Rules at school are important, Gutierrez said, “but we have to have rules that are for everybody. I expect the same thing for my son and my daughter.”
However, Gutierrez may decide to send his son to Walla Walla High School, given the atmosphere at College Place, he said, choking with emotion.
Mariela Rosas works for Children’s Home Society of Washington, facilitating the after school program at Valle Lindo agricultural worker housing. She’s heard the moms and dads discuss the burden their children bear in the College Place district, she told the superintendent and principal.
“I am hearing a lot of parents say they are going to take their kids to Wa-Hi,” she said. “I know these families very well. We’re going to be sure what they are asking is not a ‘favor.’ These are their rights.”
Rosas said she has worked in education for more than 40 years. “And more than that, I am a lawyer. I am here for my people,” she said, taking her seat to a robust round of applause.
Others spoke of the need for more translation help at the school, the desire to be looped in to events such as school dances so parents can serve as chaperones, and asked that the students speaking up Wednesday not be subjected to retaliation.
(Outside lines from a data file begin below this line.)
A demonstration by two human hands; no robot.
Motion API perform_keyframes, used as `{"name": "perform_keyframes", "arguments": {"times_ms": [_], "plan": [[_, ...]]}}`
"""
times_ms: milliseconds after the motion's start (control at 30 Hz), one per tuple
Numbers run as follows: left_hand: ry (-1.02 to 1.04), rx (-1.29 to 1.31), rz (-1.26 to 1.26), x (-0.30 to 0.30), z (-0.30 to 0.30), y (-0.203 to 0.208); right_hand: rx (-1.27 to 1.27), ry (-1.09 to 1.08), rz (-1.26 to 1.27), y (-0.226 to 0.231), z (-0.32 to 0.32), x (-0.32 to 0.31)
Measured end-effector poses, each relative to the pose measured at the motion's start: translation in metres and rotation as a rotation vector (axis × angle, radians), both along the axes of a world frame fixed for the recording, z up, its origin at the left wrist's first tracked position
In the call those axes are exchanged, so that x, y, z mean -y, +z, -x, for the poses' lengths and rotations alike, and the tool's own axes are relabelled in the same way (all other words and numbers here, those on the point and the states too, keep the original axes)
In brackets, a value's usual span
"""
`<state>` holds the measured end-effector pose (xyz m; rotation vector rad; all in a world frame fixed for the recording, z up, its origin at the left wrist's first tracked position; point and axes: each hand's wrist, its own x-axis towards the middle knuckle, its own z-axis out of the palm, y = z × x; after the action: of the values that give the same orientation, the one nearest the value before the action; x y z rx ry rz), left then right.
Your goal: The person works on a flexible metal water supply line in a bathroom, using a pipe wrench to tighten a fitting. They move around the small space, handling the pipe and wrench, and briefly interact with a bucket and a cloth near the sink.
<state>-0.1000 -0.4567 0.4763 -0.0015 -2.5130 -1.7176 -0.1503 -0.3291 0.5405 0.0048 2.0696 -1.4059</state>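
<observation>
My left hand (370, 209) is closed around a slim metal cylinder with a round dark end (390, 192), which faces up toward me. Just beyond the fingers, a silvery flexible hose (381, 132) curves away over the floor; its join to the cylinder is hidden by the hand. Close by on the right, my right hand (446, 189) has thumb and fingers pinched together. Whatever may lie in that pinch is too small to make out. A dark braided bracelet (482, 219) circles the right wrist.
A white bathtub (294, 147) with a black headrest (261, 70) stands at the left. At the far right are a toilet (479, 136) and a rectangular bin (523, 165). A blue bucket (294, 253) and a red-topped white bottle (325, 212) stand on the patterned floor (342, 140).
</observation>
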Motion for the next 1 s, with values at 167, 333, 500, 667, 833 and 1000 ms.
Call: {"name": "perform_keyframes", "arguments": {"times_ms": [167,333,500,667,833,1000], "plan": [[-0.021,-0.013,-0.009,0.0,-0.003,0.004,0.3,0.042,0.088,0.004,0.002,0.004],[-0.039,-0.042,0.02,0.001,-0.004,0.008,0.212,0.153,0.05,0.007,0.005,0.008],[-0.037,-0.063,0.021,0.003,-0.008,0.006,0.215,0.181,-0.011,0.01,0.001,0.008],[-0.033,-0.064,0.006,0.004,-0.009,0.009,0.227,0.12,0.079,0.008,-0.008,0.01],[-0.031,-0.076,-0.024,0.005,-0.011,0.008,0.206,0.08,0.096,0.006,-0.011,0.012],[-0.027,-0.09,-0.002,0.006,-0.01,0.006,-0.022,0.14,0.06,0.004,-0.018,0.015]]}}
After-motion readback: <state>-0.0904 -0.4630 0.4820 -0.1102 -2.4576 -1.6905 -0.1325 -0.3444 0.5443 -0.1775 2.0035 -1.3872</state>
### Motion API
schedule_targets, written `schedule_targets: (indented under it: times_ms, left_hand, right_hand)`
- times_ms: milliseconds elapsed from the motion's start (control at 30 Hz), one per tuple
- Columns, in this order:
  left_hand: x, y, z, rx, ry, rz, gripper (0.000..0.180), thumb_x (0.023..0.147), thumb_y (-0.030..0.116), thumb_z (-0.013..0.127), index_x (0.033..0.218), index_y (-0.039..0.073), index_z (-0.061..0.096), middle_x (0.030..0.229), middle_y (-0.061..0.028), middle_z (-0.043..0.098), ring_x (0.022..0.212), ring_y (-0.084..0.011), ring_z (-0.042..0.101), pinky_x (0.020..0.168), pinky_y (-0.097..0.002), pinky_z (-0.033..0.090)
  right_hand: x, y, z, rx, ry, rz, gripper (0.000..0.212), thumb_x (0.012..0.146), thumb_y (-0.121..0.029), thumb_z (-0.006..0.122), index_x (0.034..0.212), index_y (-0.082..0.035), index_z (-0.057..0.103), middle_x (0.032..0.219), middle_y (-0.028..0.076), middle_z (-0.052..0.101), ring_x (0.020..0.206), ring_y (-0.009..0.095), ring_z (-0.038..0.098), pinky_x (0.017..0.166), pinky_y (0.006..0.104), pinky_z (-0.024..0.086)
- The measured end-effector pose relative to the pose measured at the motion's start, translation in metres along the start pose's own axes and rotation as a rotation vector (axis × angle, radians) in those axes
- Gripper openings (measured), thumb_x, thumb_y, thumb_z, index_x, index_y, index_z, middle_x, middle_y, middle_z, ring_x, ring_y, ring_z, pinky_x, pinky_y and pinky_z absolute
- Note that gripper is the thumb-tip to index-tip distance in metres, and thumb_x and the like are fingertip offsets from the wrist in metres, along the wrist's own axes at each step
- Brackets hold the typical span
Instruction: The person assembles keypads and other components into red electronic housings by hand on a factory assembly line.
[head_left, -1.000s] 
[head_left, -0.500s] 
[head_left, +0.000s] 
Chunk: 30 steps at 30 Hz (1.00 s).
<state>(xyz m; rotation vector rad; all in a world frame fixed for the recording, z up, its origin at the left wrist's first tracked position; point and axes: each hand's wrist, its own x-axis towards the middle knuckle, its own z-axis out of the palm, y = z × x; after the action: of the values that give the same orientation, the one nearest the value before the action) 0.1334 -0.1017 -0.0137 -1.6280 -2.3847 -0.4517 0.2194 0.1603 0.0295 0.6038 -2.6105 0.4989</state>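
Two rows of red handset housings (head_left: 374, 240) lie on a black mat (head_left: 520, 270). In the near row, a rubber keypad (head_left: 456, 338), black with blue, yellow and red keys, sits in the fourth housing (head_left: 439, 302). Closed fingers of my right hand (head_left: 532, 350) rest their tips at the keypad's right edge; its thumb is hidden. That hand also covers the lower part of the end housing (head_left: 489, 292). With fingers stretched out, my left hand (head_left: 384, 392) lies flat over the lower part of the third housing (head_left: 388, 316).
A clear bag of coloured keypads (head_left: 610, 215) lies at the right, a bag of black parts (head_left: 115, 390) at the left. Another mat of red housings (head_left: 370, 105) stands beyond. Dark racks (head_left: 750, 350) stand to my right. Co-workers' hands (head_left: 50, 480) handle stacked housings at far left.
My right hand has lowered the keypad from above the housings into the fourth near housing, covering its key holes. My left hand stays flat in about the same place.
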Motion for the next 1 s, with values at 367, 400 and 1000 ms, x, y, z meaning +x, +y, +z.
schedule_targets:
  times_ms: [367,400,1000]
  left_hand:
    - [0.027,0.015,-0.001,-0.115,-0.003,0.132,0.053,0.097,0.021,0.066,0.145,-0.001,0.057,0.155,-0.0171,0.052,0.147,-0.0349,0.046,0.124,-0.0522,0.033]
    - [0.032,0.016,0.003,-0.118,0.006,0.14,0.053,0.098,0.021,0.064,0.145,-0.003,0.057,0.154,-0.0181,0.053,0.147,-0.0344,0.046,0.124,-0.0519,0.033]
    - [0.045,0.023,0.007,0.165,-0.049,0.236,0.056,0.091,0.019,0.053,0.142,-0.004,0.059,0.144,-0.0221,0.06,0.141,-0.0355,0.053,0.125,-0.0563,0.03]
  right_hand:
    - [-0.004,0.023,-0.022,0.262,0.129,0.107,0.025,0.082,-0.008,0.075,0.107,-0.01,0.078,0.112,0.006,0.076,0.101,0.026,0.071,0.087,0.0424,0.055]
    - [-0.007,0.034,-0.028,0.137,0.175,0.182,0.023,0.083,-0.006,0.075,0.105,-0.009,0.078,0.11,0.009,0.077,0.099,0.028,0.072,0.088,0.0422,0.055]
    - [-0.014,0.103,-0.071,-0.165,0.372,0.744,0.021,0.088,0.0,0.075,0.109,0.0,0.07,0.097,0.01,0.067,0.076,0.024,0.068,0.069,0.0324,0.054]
Allowing students to carry pocket knives was of high concern to many of the parents. One labeled personal knives “an accident waiting to happen,” while a mother brought copies of five emails she’s sent to Payne on the issue. She said she’s received no response.
“So do you know what the policy is about knives at Wa-Hi? I do, because I called, and they are considered weapons,” she said.
Payne said he remembered her emails.
“We will absolutely have the conversation about pocket knives,” he said, noting it will take a decision by the school board to change the policy.
The superintendent told those gathered that some of the information was reaching his ears for the first time, and he realizes more Spanish-speaking employees need to be brought on board.
“I appreciate the communication, and I am committed to making it better,” he said.
According to Payne that effort will include:
- Students will be able to speak Spanish outside of classrooms without consequence.
- A Latino club can be formed according to the policy and process already in place and listed on the district’s website.
- Policies in question will be brought before the school board.
- The student handbook will always be translated into Spanish going forward.
- Processes will be better explained to students and parents.
- A parent-student-community advisory group will be formed to be the “ears” of College Place schools for Payne.
- Cultural responsiveness-training will be arranged for school board members and principals by an outside agency.
Jameson pointed out to the audience that he and Payne set forth five years ago to create the best high school in the Walla Walla Valley, and there is the chance to reclaim that.
“Those who work with me know, I love kids,” he said. “Do we make mistakes? Yes. This is the first time we’ve had a chance to talk.”
Despite an open-door policy, not many parents at this meeting have approached him, Jameson said, to which several people responded that the Latino parents feel as intimidated as their children do by Jameson’s attitude toward them.
Student Mayra Campa had one more question for her principal.
“When we came and asked for the Latino club, why didn’t you tell us about the process?” she asked.
That was a mistake, Payne replied on behalf of the district. “From now on we will.”
Sustainable change begins with this sort of communication and collaboration, he added. “We’re admitting today that we have blind spots.”
Leaving the meeting as the clock approached 9 p.m., Jose Gutierrez said he thinks parents were heard by the two administrators.
“I think they can make the changes, not because of the pressure tonight, but because they want to improve the school,” he said.
“But … how can you be unaware of so many things?”